What people who get married in Las Vegas actually do expect -- what, in the largest sense, their "expectations" are -- strikes one as a curious and self-contradictory business. Las Vegas is the most extreme and allegorical of American settlements, bizarre and beautiful in its venality and in its devotion to immediate gratification, a place the tone of which is set by mobsters and call girls and ladies' room attendants with amyl nitrite poppers in their uniform pockets. Almost everyone notes that there is no ""time" in Las Vegas, no night and no day and no past and no future (no Las Vegas casino, however, has taken the obliteration of the ordinary time sense quite so far as Harold's Club in Reno, which for a while issued, at odd intervals in the day and night, mimeographed "bulletins" carrying news from the world outside); neither is there any logical sense of where one is. One is standing on a highway in the middle of a vast hostile desert looking at an eighty-foot sign which blinks "STARDUST" or "CAESAR'S PALACE." Yes, but what does that explain? This geographical implausibility reinforces the sense that what happens there has no connection with "real" life; Nevada cities like Reno and Carson are ranch towns, Western towns, places behind which there is some historical imperative. But Las Vegas seems to exist only in the eye of beholder all of which makes it an extraordinary and interesting place, but an odd one in which to want to wear a candlelight satin Priscilla of Boston wedding dress with Chantilly lace insets, tapered sleeves and a detachable modified train.
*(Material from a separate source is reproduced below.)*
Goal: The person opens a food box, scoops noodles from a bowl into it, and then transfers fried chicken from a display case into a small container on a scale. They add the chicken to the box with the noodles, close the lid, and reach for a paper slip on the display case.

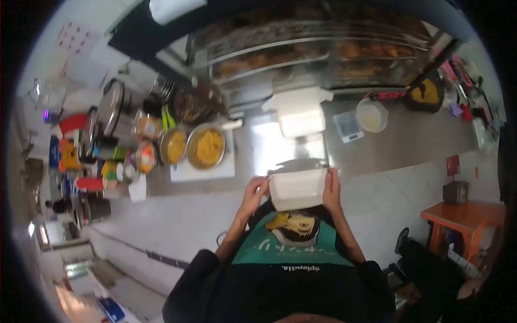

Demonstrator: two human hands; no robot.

-- Joan Didion, "Marrying Absurd" (pp. 28-29 in our course reader)
In a carefully-argued, well-organized essay, please respond to the following questions. Make sure that you refer directly to the text of the passage. If possible, situate the passage in the context of the work from which it is taken. Remember that you have 50 minutes to write.
1. This paragraph is a description. What is being described? What sort of description is this, in your view? Assess the writer’s style: is it factual or poetic? Or both? How do fact and artifice interrelate in this passage?
2. Explain the perspective or point-of-view of the writer. How exactly does she look at things? Define the writer’s relationship to what she perceives.
3. What significant shapes and forms do the writer’s sentences have? Choose one sentence from the passage, and analyze it.
4. Choose a key term from the passage and explain its significance. Why does this writer adhere to a particular diction or vocabulary?
5. This passage produces a particular sense of the human subject. With direct reference to the text, explain how the writer frames or constructs a particular identity or self.